■ **What the exercise asks**
Every entry below should be printed exactly, without its images.

——

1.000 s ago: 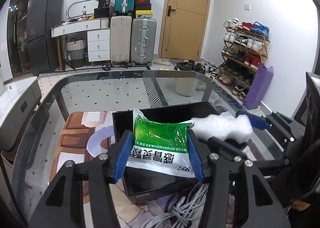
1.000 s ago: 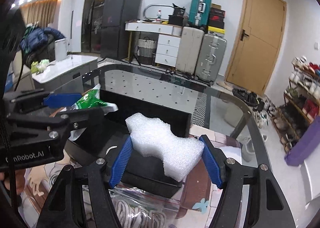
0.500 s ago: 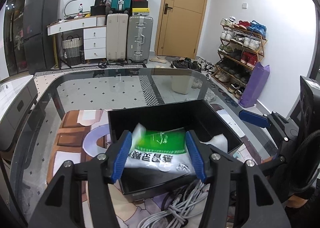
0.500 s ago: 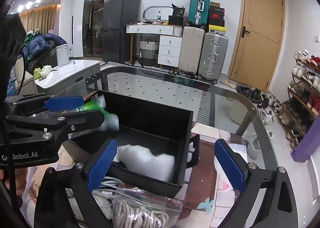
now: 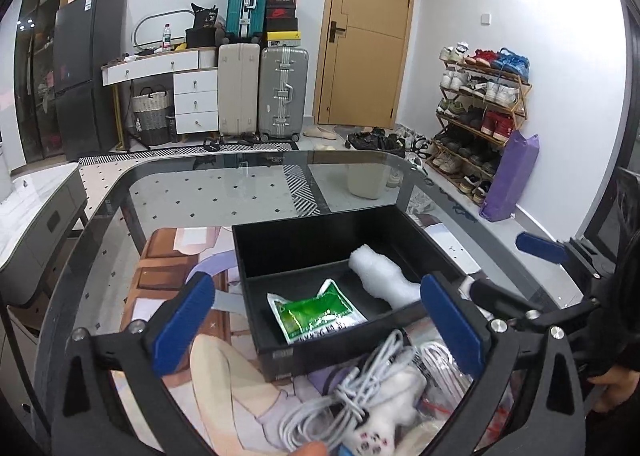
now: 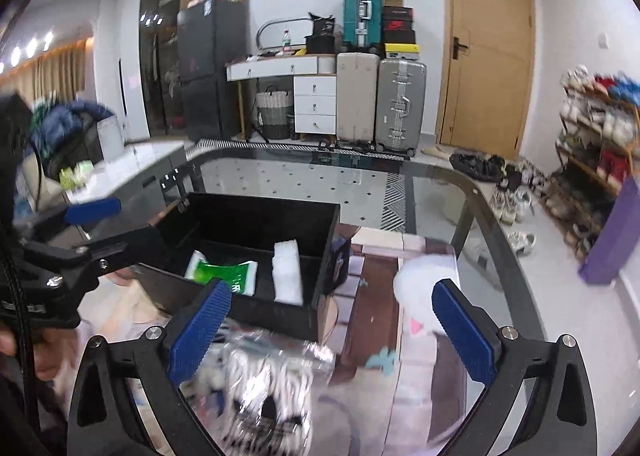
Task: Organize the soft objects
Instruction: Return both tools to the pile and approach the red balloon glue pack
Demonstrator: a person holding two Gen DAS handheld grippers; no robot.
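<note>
Left tool: my left tool (image 5: 316,320) hangs wide open and empty over the near edge of the surface (image 5: 192,191); nothing sits between its blue pads.
Right tool: my right tool (image 6: 332,324) is spread just as wide, holding nothing, above the near right part of the surface.
Cable bundle: a tangle of white cable (image 5: 360,384) lies right under my left tool, just in front of the black box (image 5: 288,352); it looks like the next soft thing to collect.
Bagged cable: a clear bag of coiled cable (image 6: 268,372) lies below my right tool, blurred, touching or nearly touching the box's near wall.
White bag: a pale crumpled bag (image 6: 420,288) rests on the surface to the right of the box, near my right tool's right finger.
Green pouch: the green pouch (image 5: 316,316) lies flat on the box floor, near-left inside.
Foam piece: the white foam (image 5: 380,280) lies beside it against the right wall.
How I would do it: I judge I should lower one tool squarely over a bundle's thick middle, close on many strands at once, and lift clear of the near wall before moving over the box, since loose loops could snag.
</note>
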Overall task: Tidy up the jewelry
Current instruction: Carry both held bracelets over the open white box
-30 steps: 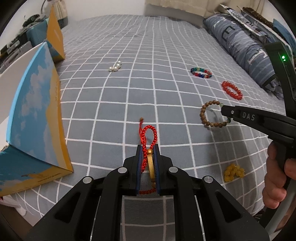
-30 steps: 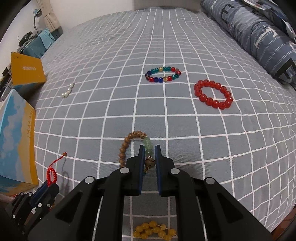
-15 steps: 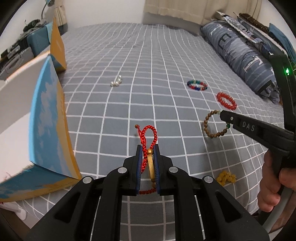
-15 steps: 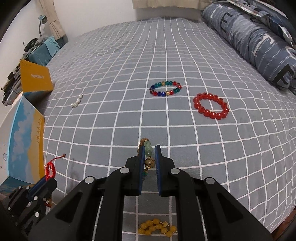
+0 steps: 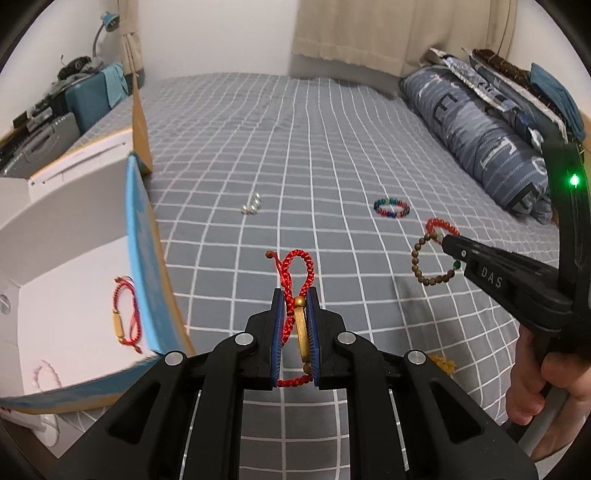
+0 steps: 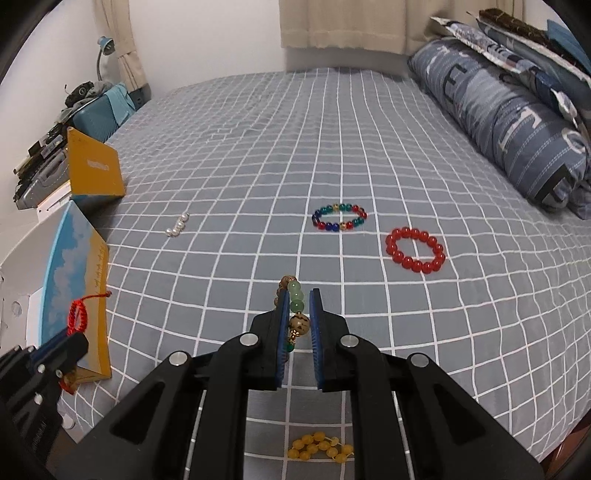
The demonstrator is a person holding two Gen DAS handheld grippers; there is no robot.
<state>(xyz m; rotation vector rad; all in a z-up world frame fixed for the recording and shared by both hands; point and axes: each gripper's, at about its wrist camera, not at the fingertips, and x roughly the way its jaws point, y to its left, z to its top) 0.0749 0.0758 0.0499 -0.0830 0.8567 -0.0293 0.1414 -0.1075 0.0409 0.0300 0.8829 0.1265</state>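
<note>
Jewelry is mid-transfer: left gripper (image 5: pixel 295 314) clamps a red cord bracelet (image 5: pixel 295 269), right gripper (image 6: pixel 299 317) a wooden bead bracelet (image 5: pixel 430 260), both lifted clear of the bed (image 6: pixel 258 147), probably bound for the box (image 5: pixel 74 258) at its left edge.

A bed (image 6: pixel 258 155) fills most of both views, covered by a grey sheet with a white grid, and a long blue-grey striped pillow (image 6: pixel 517 122) printed with large letters lies along its right edge. Folded dark textiles (image 5: pixel 509 79) are piled on the far side of that pillow, and beige curtains (image 6: pixel 351 22) hang against the white wall behind the bed. At far left a teal suitcase (image 5: pixel 86 99) stands beside the bed with a small blue desk lamp (image 6: pixel 105 42) above it.
</note>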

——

■ **Task response**
1.000 s ago: 
1.000 s ago: 
0.500 s ago: 
0.500 s ago: 
now: 
now: 
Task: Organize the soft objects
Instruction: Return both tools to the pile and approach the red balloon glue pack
Demonstrator: a person holding two Gen DAS handheld grippers; no robot.
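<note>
Left tool: my left tool (image 5: 316,320) hangs wide open and empty over the near edge of the surface (image 5: 192,191); nothing sits between its blue pads.
Right tool: my right tool (image 6: 332,324) is spread just as wide, holding nothing, above the near right part of the surface.
Cable bundle: a tangle of white cable (image 5: 360,384) lies right under my left tool, just in front of the black box (image 5: 288,352); it looks like the next soft thing to collect.
Bagged cable: a clear bag of coiled cable (image 6: 268,372) lies below my right tool, blurred, touching or nearly touching the box's near wall.
White bag: a pale crumpled bag (image 6: 420,288) rests on the surface to the right of the box, near my right tool's right finger.
Green pouch: the green pouch (image 5: 316,316) lies flat on the box floor, near-left inside.
Foam piece: the white foam (image 5: 380,280) lies beside it against the right wall.
How I would do it: I judge I should lower one tool squarely over a bundle's thick middle, close on many strands at once, and lift clear of the near wall before moving over the box, since loose loops could snag.
</note>
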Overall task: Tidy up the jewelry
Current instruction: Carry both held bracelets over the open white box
-30 steps: 
-30 steps: 
-15 steps: 
-15 steps: 
+0 steps: 
+0 steps: 
The demonstrator is a person holding two Gen DAS handheld grippers; there is no robot.
<state>(xyz m; rotation vector rad; all in a z-up world frame fixed for the recording and shared by both hands; point and axes: each gripper's, at about its wrist camera, not at the fingertips, and x roughly the way its jaws point, y to its left, z to its top) 0.0749 0.0758 0.0499 -0.0830 0.8567 -0.0293 0.1414 -0.1075 0.0409 0.0300 0.8829 0.1265</state>
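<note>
Jewelry is mid-transfer: left gripper (image 5: pixel 295 314) clamps a red cord bracelet (image 5: pixel 295 269), right gripper (image 6: pixel 299 317) a wooden bead bracelet (image 5: pixel 430 260), both lifted clear of the bed (image 6: pixel 258 147), probably bound for the box (image 5: pixel 74 258) at its left edge.

A bed (image 6: pixel 258 155) fills most of both views, covered by a grey sheet with a white grid, and a long blue-grey striped pillow (image 6: pixel 517 122) printed with large letters lies along its right edge. Folded dark textiles (image 5: pixel 509 79) are piled on the far side of that pillow, and beige curtains (image 6: pixel 351 22) hang against the white wall behind the bed. At far left a teal suitcase (image 5: pixel 86 99) stands beside the bed with a small blue desk lamp (image 6: pixel 105 42) above it.
</note>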

This answer is finished.